Reproduce exactly the opening lines of the listing, stopping after the line that contains "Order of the" and including it.
+++ Supplied information +++
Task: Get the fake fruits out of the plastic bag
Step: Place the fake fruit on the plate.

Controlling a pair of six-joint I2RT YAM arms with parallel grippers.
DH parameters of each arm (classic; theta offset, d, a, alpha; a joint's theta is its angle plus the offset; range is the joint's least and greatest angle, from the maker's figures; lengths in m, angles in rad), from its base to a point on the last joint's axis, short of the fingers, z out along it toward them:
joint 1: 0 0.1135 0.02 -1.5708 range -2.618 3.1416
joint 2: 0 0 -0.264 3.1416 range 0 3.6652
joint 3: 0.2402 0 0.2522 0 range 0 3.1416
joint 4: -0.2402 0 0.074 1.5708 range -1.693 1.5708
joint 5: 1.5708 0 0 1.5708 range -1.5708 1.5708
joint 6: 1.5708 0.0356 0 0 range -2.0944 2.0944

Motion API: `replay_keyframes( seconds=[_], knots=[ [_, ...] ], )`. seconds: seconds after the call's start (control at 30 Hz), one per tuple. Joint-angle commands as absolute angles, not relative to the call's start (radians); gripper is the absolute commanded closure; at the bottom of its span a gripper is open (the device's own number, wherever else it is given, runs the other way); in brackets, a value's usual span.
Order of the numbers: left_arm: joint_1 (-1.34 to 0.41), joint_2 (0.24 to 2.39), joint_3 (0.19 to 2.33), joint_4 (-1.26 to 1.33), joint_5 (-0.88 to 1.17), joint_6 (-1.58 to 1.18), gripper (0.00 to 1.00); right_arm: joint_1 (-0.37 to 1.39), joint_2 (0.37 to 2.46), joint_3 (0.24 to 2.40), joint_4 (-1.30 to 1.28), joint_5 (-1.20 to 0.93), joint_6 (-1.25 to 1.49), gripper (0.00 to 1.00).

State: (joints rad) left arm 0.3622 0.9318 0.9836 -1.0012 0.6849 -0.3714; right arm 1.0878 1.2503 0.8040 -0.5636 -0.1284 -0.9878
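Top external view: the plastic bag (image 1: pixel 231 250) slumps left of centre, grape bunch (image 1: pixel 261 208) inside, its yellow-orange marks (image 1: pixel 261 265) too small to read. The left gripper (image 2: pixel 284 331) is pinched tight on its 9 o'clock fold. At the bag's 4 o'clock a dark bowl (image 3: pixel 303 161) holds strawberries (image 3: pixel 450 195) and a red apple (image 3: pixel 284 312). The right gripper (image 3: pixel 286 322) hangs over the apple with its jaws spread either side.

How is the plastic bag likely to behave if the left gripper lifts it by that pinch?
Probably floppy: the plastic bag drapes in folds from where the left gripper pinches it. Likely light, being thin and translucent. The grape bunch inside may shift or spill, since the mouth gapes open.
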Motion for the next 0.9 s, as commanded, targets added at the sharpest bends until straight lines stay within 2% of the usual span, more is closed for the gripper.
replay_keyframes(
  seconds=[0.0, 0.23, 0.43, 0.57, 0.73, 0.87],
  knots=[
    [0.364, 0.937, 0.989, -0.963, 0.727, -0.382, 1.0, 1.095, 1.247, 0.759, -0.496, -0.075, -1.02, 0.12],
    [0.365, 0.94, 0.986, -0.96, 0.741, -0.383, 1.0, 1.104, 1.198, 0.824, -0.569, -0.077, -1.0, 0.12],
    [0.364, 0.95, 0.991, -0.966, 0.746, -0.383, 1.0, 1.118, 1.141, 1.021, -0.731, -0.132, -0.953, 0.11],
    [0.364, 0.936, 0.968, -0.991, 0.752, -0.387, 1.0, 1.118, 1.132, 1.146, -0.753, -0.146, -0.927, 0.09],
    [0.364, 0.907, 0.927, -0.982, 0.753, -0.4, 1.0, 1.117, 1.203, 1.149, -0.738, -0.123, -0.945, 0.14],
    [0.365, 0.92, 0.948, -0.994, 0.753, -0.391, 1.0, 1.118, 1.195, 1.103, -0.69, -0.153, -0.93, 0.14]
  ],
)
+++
# [Result for this task]
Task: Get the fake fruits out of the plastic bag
Step: Place the fake fruit on the plate.

Controlling a pair of six-joint I2RT YAM arms with parallel grippers.
DH parameters of each arm (classic; theta offset, d, a, alpha; a joint's theta is its angle plus the offset; range is the joint's least and greatest angle, from the maker's figures; lengths in m, angles in rad), from its base to a point on the last joint's axis, short of the fingers, z out along it toward them:
joint 1: 0 0.1135 0.02 -1.5708 range -2.618 3.1416
joint 2: 0 0 -0.264 3.1416 range 0 3.6652
joint 3: 0.2402 0 0.2522 0 range 0 3.1416
joint 4: -0.2402 0 0.074 1.5708 range -1.693 1.5708
joint 5: 1.5708 0 0 1.5708 range -1.5708 1.5708
joint 6: 1.5708 0.0356 0 0 range -2.0944 2.0944

Motion API: `replay_keyframes( seconds=[_], knots=[ [_, ...] ], )`. seconds: seconds after the call's start (control at 30 Hz), one per tuple. Joint-angle commands as absolute angles, not relative to the call's start (radians); gripper is the absolute commanded closure; at the bottom of its span a gripper is open (the device's own number, wherever else it is given, runs the other way); in brackets, a value's usual span.
Order of the numbers: left_arm: joint_1 (-1.34 to 0.41), joint_2 (0.24 to 2.39), joint_3 (0.19 to 2.33), joint_4 (-1.26 to 1.33), joint_5 (-0.88 to 1.17), joint_6 (-1.58 to 1.18), gripper (0.00 to 1.00); right_arm: joint_1 (-0.37 to 1.39), joint_2 (0.37 to 2.46), joint_3 (0.24 to 2.40), joint_4 (-1.30 to 1.28), joint_5 (-1.20 to 0.93), joint_6 (-1.25 to 1.49), gripper (0.00 to 1.00).

This finishes the exercise.